Я внимательно посмотрел на этого старого маразматика, на этого недоделанного новатора– изобретателя, мне очень сильно захотелось свернуть ему шею. В данный момент на мой взгляд– это была чрезвычайна интересная и крайне конструктивная идея. Но я взял себя в руки и сквозь зубы спросил:
– Ну и как они там наверху, одобрили это гениальное изобретение?
– К сожалению пока нет.
Слава богу подумал я, нами все таки руководят достаточно мудрые люди.
– Но я уверен, молодой человек, я смогу их всех убедить. Вот увидите, будущее за прогрессивными методами работы агентуры.
Где то я читал, что в средние века таких, с позволения сказать, двигателей прогресса обычно сжигали на костре, предварительно обвинив в еретизме и предав анафеме, что ж возможно это была чертовски неплохая идея. Когда же не было поблизости зажигалки и вязанки дров, то таких реноваторов, просто скидывали со скалы в «море – океан», а что тоже в общем то не такая уж и плохая идея в назидание другим– дабы не повадно было.

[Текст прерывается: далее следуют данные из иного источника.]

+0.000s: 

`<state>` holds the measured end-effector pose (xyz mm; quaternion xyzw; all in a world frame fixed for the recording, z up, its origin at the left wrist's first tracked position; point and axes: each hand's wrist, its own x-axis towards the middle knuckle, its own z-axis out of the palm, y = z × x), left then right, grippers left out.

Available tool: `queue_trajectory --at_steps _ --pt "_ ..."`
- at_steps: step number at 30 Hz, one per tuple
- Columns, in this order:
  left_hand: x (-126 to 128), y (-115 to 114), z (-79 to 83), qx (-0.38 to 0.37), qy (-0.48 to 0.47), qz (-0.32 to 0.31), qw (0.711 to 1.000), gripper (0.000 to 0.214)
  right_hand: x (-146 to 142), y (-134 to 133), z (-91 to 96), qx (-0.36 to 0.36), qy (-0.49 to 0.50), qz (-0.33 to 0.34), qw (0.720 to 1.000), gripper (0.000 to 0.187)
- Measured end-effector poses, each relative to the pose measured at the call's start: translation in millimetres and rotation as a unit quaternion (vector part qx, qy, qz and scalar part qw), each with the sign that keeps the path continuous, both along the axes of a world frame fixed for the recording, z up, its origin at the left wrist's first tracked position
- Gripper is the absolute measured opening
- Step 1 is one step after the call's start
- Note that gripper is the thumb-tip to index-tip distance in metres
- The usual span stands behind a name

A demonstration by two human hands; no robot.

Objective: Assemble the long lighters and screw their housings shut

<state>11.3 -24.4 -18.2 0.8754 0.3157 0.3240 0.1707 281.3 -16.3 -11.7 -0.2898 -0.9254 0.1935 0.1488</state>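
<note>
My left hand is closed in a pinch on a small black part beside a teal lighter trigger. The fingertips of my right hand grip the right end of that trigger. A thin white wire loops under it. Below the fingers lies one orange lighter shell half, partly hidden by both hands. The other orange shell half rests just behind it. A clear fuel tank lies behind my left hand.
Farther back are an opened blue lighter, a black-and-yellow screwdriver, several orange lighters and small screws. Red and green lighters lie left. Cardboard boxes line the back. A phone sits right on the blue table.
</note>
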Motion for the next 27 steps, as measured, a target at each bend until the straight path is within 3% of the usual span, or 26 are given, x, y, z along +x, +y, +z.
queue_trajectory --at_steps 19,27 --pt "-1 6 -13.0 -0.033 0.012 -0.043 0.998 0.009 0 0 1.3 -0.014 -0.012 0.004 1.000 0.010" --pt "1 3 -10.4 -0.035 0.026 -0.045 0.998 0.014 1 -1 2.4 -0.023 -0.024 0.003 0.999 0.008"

– Ладно, молодой человек, – похлопал он меня по руке. Мне пора, сегодня много пациентов, а вы тренируйтесь, разрабатывайте себя– так сказать. До встречи и удачи вам, – и быстренько выскочил из моей палаты.
Возможно он действительно торопился, а возможно увидел в моих глазах всполохи все очищающего костра. Пока копаться в своей новой памяти меня не вставляло. Для того что бы продолжать, надо собраться с духом, так что чуть позже, а пока нужно встать, сходить позавтракать. Что я и сделал спустившись на лифте на первый этаж.
В ресторане никого не было. Наверное пациентам, а особенно зажиточным в падлу вставать так рано ну и бог с ними, съесть свой завтрак в одиночестве -это даже лучше, а то вдруг полезет кто ни будь с расспросами. Разговаривать ни с кем не хотелось. Посреди зала стоял большой стол с начищенными до нереального блеска мармитами, под крышками которых находилась еда на любой вкус. Взяв чистую тарелку, начал приподнимать крышки, заглядывая в каждый мармит, проверяя его содержимое. Овсянка– не хотим. Следующий– вареные диетические сосиски– не хотим, яйца жаренные, яйца варенные тоже не хотим. Дальше. Дальше я остановил себя на мысли– это я не хочу или же Штефану такая еда не нравиться. Так, Яр, срочно вспоминай что ты любишь? А чего тут вспоминать. Вот оно– под одной из крышек находились блинчики с творогом. Я точно знаю, что Яр Ковалефф очень любил когда мама готовила ему на завтрак блинчики с творогом. Я мог съесть их много, очень много. Положив горячие блинчики себе на тарелку, щедро плюхнув на них несколько больших ложек сметаны, взяв в руки столовые приборы и налив себе из аппарата огромную кружку капучино -молочная воздушная пенка буквально выползала из кружки, проследовал за самый дальний столик в углу. Пока ставил кофе, несколько капель пролилось на белоснежную скатерть. «Как всегда» – почему то радостно подумал я, ведь Яр Ковалефф обычно, как правило, всегда проливает кофе -значит я это я. Хорошо.
Немного успокоившись, отрезал кусок блина, щедро макнул его в сметану, запихнул в рот. Чего ж не вкусно то? Так… и опять сомнения. Здесь просто безобразно готовят или же это Штефан по какой то причине не любит блинчики с творогом? Прекращай. Профессор же ясно объяснил тебе, что пока память Штефана закрыта, она не может влиять на твое сознание и вообще не может. Кто то внутри меня называемый внутренним голосом тут же задал вопрос:» А интересно, что из блюд любил Штефан? Давай узнаем, а?».